Stiamo tornando dalla Francia all'Italia quando facciamo una deviazione, una strada mai presa che si rivela poi uno sterrato che la nostra Nemo affronta con candida incoscienza. Lo sterrato sembra non finire mai, lambisce strapiombi che terrorizzano i figli, con grazia, sale a capofitto fino al cielo e ci troviamo alla fine in questo posto dove posteggiamo l'auto esausta per guardarci attorno.
Ci sono alcune strutture sciistiche chiuse, un albergo abbandonato con le finestre spezzate, un bar con scritto “open”, chiuso. Due o tre case isolate con cani che abbaiano e segni di divieto. Grossi prati di un verde abbagliante, montagne, alberi sempreverdi che emergono qua e là, come residui di una modellazione ambiente. Non c'è praticamente nessuno. L'unica strada che viene e che va, quella sterrata. Ogni tanto, rara, passa lentamente un auto sbalordita come noi, qualche moto ruggente, qualche bicicletta. Camminiamo, valutiamo i sentieri che partono per una passeggiata, ma anche le nuvole gonfie e nere che si raddensano e svaporano sopra di noi.
Alla fine, è ora di pranzo, Elettra propone di mangiare lì le cose che abbiamo in auto prese dalla casa francese che abbiamo abbandonato. Non c'è molto e buona parte delle cose sono immangiabili, wusterl freddi e nuggets di pollo surgelati. C'è una zona, delle panche in legno con al centro quello che sembra uno spazio per fare fuochi, più in basso, che raggiungiamo. “Ci penso io” dice terzogenita e inizia a raccogliere legna e va in auto a prendere un suo sketchbook di disegni.
Poi si mette vicino all'area fuoco, strappa via dallo sketchbook i suoi disegni peggiori, li appallottola e ci mette sopra dei rametti, si fa dare l'accendino da Elettra e inizia a provare ad accendere il fuoco. “L'ho già fatto” dice con sicurezza, ma il fuoco non prende, la legna è umida per le piogge dei giorni precedenti. “È legale accendere un fuoco?” chiede intanto secondogenito più preoccupato degli aspetti legali della cosa rispetto a quelli fisici. “No – dico io – ci arresteranno”.
Elettra si affiancherà a terzogenita per provare lei ad accendere il fuoco, poi secondogenito e poi anche l'io narrante, tutti ad usare la propria tecnica segreta per accendere il fuoco, fallendo, finché, mentre sto provando io, si affianca secondogenita, poi Elettra e – per farla breve – come in un film per famiglie, alla fine, collaborando, lentamente, con incertezza il fuoco effettivamente prende. Ci ritroviamo quindi nel mezzo di queste montagne con il fuoco che guizza, fuma, ci impesta del suo odore infernale e noi restiamo a debita distanza a riscaldarci e vederlo crescere e fiammeggiare.

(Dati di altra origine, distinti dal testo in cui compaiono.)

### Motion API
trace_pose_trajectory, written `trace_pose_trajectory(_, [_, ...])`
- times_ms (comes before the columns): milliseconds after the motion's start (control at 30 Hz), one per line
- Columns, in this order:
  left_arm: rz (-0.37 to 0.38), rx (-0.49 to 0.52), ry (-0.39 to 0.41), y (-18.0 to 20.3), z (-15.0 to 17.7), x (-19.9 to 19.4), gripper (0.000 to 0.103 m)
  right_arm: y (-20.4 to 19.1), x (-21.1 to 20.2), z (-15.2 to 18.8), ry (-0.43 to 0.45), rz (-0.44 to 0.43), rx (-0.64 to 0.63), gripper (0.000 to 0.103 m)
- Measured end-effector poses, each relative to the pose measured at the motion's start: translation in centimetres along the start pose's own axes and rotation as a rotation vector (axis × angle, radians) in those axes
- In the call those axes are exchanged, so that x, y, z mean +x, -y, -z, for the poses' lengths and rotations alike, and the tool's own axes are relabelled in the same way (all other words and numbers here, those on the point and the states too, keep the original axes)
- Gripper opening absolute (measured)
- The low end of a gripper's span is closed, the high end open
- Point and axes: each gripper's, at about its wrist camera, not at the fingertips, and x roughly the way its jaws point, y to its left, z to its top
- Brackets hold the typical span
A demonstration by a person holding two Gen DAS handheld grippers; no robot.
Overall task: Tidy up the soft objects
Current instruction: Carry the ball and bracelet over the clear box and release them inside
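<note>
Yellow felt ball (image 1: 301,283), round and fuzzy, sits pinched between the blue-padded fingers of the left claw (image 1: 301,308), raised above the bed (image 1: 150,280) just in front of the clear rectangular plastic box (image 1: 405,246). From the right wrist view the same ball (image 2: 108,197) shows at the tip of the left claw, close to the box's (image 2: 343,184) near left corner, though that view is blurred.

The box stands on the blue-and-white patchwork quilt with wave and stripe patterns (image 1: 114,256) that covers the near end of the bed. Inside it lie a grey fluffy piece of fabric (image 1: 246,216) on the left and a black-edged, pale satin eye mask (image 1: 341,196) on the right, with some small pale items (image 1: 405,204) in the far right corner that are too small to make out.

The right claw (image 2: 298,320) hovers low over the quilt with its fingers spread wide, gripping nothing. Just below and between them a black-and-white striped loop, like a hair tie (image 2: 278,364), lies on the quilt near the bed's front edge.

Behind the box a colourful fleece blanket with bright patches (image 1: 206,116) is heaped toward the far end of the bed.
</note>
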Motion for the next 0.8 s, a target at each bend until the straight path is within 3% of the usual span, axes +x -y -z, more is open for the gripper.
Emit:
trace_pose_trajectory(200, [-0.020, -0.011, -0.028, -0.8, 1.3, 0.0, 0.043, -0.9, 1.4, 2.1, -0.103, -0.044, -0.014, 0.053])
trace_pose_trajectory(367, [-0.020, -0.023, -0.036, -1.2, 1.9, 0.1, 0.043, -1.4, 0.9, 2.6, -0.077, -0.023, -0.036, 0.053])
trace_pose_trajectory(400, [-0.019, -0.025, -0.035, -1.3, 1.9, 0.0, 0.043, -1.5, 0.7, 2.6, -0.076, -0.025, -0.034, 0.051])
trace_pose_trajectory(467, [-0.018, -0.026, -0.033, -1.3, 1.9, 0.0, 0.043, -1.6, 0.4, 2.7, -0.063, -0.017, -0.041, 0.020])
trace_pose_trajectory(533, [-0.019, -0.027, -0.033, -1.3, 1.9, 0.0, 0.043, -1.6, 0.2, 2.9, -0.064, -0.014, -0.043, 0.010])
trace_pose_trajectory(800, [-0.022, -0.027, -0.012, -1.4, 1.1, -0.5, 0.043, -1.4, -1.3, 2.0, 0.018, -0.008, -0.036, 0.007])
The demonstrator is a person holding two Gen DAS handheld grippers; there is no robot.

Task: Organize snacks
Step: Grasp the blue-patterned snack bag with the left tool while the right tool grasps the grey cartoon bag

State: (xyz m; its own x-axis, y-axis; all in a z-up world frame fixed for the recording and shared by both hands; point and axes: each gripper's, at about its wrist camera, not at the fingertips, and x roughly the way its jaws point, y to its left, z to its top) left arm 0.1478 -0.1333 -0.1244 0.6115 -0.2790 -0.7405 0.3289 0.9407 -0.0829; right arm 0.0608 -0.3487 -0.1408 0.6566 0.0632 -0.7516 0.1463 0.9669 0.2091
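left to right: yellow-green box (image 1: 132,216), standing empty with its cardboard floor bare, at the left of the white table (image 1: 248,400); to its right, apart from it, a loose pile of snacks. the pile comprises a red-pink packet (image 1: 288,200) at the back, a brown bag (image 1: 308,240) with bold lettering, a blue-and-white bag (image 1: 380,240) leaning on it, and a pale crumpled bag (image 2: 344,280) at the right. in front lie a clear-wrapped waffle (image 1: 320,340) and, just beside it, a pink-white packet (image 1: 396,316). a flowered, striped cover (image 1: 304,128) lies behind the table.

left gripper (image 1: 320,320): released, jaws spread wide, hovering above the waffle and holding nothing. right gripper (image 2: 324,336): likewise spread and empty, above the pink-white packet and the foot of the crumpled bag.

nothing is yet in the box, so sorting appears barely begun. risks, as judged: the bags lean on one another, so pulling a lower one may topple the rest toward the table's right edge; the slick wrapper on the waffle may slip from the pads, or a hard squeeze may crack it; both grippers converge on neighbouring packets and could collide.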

E – niente – ancora oggi nel 2025 vedere sbucare dal niente un fuoco gestito dall'uomo ha un che di estraneo e magico, pensare che mentre si gira per il mondo si possa accendere un fuoco per farne qualcosa, come se fosse una cosa naturale, mostra tutto il suo essere innaturale, un passaggio determinante che abbiamo fatto chissà quando per diventare quello che siamo, l'essere più innaturale della terra, ed ora è lì in mezzo a noi che saltella e si alza verso il cielo e poi scema e sembra morire, tanto che continuiamo ad alimentarlo, scegliere rami, buttarli dentro, vederli lambiti trasformarsi.
È lì che terzogenita e secondogenito, come se fosse la cosa più naturale del mondo, si cercano due rametti, infilzano i wusterl e i nuggets surgelati, e si mettono attorno al fuoco per scaldarsi il cibo. Scherzano, ridono, rischiano che prenda fuoco anche il rametto che regge la carne, cercano tecniche per fissare i rametti sopra al fuoco, scappano quando il vento li investe con il fumo, morsicano timorosi e felici il risultato della loro caccia. Hanno creato qualcosa che prima non c'era, hanno trasformato un momento standard del nostro viaggio in Europa in qualcosa di memorabile.
Io – vegetariano ai margini – sgranocchio la mia carota e addento la mia mozzarella gusto industriale, e mi godo lo spettacolo, guardo per un attimo Elettra che li sta fissando da ogni parte.